◆ WHAT THIS TASK INVOLVES:
Only lines that contain the word "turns" are to be returned from the data below.

|---|

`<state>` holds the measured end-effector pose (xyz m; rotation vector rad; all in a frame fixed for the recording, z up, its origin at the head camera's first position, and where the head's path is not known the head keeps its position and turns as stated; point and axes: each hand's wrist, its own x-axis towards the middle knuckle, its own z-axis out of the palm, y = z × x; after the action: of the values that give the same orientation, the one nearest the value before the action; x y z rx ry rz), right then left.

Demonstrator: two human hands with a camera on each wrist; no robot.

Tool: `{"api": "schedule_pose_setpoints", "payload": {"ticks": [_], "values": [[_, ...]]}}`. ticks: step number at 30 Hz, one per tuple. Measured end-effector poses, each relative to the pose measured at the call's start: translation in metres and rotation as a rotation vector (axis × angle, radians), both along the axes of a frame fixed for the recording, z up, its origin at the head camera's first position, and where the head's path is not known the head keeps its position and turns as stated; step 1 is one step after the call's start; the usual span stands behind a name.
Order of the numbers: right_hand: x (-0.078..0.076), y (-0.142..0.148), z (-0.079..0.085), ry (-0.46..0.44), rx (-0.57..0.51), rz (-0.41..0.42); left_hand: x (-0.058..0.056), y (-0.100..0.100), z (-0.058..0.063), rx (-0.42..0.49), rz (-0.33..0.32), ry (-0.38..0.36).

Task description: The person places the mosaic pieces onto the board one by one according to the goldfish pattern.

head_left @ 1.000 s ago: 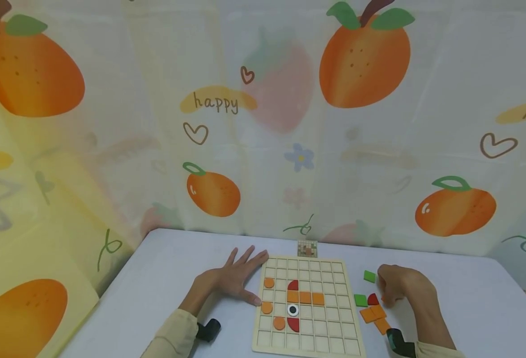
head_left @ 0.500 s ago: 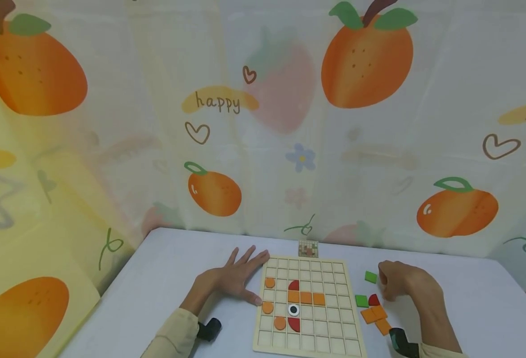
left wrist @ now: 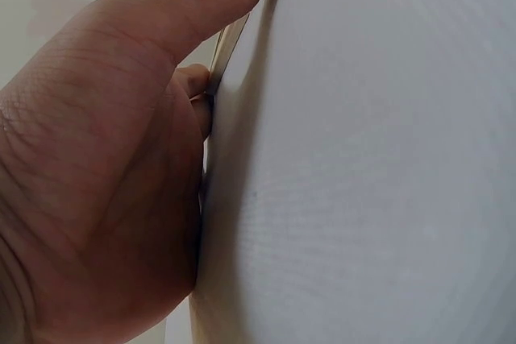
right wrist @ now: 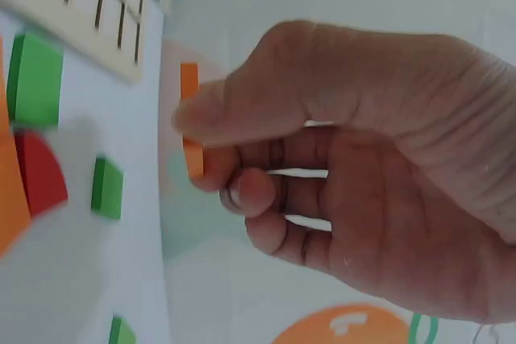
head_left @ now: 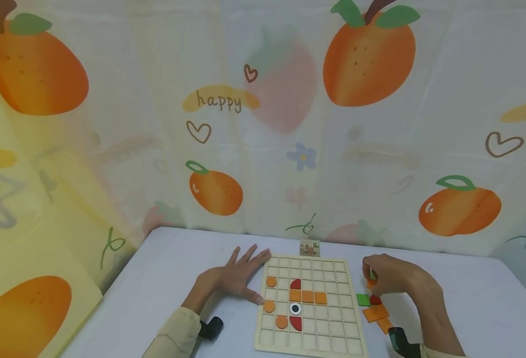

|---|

◆ RESPONSE AREA:
`<state>` holds the measured end-effector pose (xyz m; rotation vector rad; all in a frame fixed for the recording, z up, its origin at the head camera's first position, and where the head's path is not known the head keeps its position and turns as stated; point and axes: each hand's wrist, its own x-axis towards the middle knuckle, its own z-axis out of the palm, y = z × x; after the action: of the values that give the same orientation, the one nearest the value before the action; x y z rx ry rz), right then left.
Tool: `{"api": "schedule_pose_setpoints", "payload": {"ticks": [_], "values": [[_, ...]]}}`. ticks: step number at 30 Hz, one per tuple. Measured end-effector poses, each relative to the pose measured at the call's start: translation in metres and rotation as a rotation vector (axis × angle, radians), both along the axes of a frame fixed for the recording, z up, its origin at the head camera's first position, and where the head's path is not known the head keeps its position and turns as stated; step 1 is one step after the call's start; the usual span stands behind a name.

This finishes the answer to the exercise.